■ YOUR GOAL: Any picture in the material should be left out, while all other lines are copied exactly.

■ DATA EXCERPT:

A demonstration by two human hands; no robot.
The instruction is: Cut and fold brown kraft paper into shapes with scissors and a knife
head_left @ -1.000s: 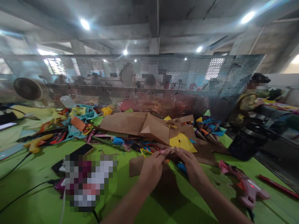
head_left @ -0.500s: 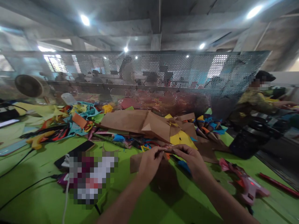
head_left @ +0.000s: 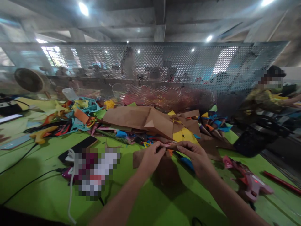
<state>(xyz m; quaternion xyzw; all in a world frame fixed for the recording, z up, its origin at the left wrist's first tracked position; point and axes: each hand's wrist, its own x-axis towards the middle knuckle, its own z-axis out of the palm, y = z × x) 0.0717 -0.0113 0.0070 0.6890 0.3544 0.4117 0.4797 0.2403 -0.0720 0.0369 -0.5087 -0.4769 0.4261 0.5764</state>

■ ANSWER BOX:
A demonstration by two human hands; no robot.
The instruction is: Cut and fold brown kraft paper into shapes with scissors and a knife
head_left @ -1.000s: 
head_left @ -0.500s: 
head_left @ +0.000s: 
<state>(xyz m; quaternion xyzw; all in a world frame fixed for the recording, z up, its origin at the left wrist's first tracked position; point and axes: each hand's wrist, its own x-axis towards the middle knuckle, its own z-axis out of the palm, y = z × x) 0.0717 -0.0113 0.0070 0.6890 0.3544 0.4117 0.4797 0.2403 -0.0720 0.0369 -0.5087 -0.4769 0.4261 0.5764</state>

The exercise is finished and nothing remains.